#### Task prompt
Pictures excluded, reproduce exactly the lines below from the one with "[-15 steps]" through the one with "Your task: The", both included.

#### Dataset extract
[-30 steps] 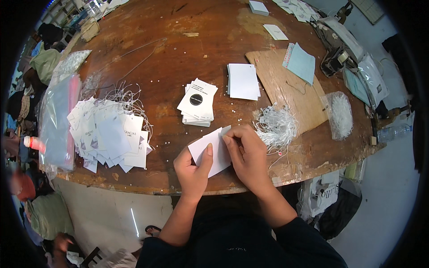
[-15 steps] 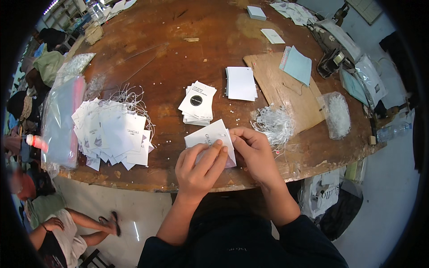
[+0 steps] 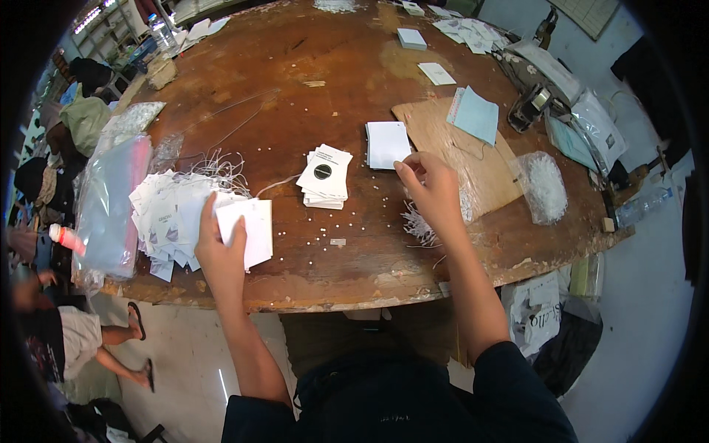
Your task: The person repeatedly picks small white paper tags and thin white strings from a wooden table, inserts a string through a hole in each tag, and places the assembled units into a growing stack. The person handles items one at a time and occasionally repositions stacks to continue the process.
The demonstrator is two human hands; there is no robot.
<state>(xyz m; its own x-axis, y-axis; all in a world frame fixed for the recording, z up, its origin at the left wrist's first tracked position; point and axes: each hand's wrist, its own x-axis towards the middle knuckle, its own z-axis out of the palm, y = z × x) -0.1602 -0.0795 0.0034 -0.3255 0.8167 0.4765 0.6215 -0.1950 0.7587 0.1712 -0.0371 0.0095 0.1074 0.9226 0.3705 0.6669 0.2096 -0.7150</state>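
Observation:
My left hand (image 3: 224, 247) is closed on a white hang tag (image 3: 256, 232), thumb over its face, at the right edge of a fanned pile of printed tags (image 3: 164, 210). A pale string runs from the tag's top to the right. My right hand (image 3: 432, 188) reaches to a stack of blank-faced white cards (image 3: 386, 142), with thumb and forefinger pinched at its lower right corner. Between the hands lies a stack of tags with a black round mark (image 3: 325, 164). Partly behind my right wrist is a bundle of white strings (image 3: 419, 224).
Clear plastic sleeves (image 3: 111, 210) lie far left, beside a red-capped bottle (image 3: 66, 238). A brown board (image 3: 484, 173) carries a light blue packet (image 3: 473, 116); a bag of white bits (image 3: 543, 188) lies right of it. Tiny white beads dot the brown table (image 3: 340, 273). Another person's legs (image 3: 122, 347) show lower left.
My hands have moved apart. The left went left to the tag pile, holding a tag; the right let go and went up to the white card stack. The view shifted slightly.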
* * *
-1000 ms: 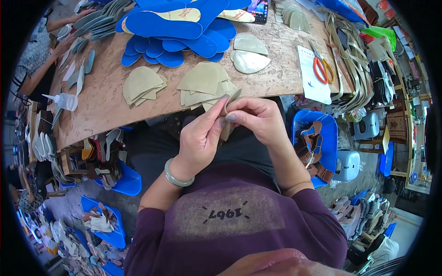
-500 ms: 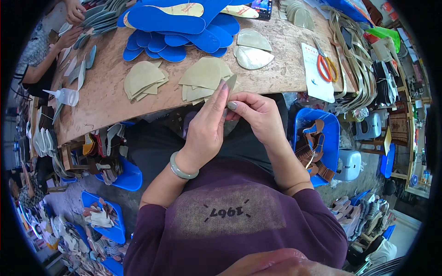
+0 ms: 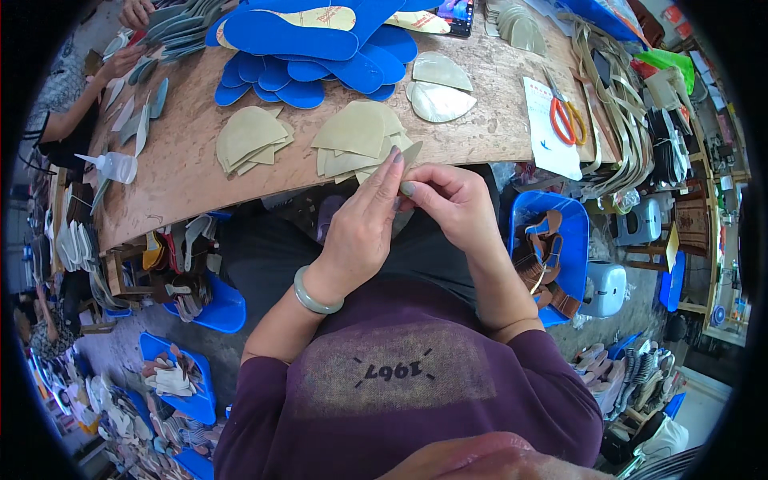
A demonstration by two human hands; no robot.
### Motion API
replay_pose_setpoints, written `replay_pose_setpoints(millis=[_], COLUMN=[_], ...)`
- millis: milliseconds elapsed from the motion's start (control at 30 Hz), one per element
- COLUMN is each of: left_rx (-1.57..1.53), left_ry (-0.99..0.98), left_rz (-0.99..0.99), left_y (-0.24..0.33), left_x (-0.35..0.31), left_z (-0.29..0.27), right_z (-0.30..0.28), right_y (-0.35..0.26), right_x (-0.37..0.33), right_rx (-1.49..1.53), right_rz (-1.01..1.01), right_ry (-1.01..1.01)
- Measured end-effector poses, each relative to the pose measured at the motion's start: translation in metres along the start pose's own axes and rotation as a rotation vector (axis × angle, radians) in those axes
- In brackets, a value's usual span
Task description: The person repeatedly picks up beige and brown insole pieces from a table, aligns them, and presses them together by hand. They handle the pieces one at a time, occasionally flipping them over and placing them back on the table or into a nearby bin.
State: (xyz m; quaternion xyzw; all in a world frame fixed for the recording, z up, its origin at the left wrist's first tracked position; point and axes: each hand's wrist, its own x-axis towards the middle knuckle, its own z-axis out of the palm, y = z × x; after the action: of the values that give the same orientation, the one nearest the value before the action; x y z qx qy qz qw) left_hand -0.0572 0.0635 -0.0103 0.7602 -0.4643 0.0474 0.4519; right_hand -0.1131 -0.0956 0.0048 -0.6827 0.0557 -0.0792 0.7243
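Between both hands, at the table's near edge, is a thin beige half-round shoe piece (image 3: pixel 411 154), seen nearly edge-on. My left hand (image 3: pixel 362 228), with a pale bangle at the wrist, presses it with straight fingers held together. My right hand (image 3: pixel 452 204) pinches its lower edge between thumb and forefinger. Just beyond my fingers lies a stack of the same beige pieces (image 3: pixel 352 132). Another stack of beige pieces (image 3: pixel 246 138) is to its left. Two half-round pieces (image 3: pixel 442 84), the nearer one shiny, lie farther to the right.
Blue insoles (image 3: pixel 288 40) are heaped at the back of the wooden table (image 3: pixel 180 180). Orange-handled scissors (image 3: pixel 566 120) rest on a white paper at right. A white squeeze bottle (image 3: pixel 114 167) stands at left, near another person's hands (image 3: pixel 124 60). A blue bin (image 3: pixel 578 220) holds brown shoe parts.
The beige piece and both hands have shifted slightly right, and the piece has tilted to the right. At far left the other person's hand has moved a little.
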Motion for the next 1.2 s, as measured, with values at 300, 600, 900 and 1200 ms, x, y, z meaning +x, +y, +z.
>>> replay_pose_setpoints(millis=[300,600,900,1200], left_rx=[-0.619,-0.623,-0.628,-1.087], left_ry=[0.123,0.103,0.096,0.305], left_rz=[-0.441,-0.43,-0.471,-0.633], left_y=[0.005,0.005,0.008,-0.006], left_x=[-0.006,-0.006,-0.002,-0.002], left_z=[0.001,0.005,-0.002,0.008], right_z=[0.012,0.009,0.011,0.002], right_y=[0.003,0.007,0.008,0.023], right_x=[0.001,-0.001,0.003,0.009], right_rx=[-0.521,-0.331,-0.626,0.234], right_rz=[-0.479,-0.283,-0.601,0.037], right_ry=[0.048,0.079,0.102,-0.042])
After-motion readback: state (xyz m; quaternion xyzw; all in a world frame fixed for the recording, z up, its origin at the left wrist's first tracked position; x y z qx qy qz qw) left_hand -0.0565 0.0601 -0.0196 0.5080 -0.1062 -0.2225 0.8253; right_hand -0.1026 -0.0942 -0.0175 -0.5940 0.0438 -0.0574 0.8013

#### Answer to this exercise
[-15 steps] 
[+0 steps] 
Your task: The person repeatedly picks small white paper tags and thin white strings from a wooden table, inserts a string through a hole in each tag, and places the assembled units into a growing stack. The person handles items one at a time and occasionally repositions stacks to continue the process.

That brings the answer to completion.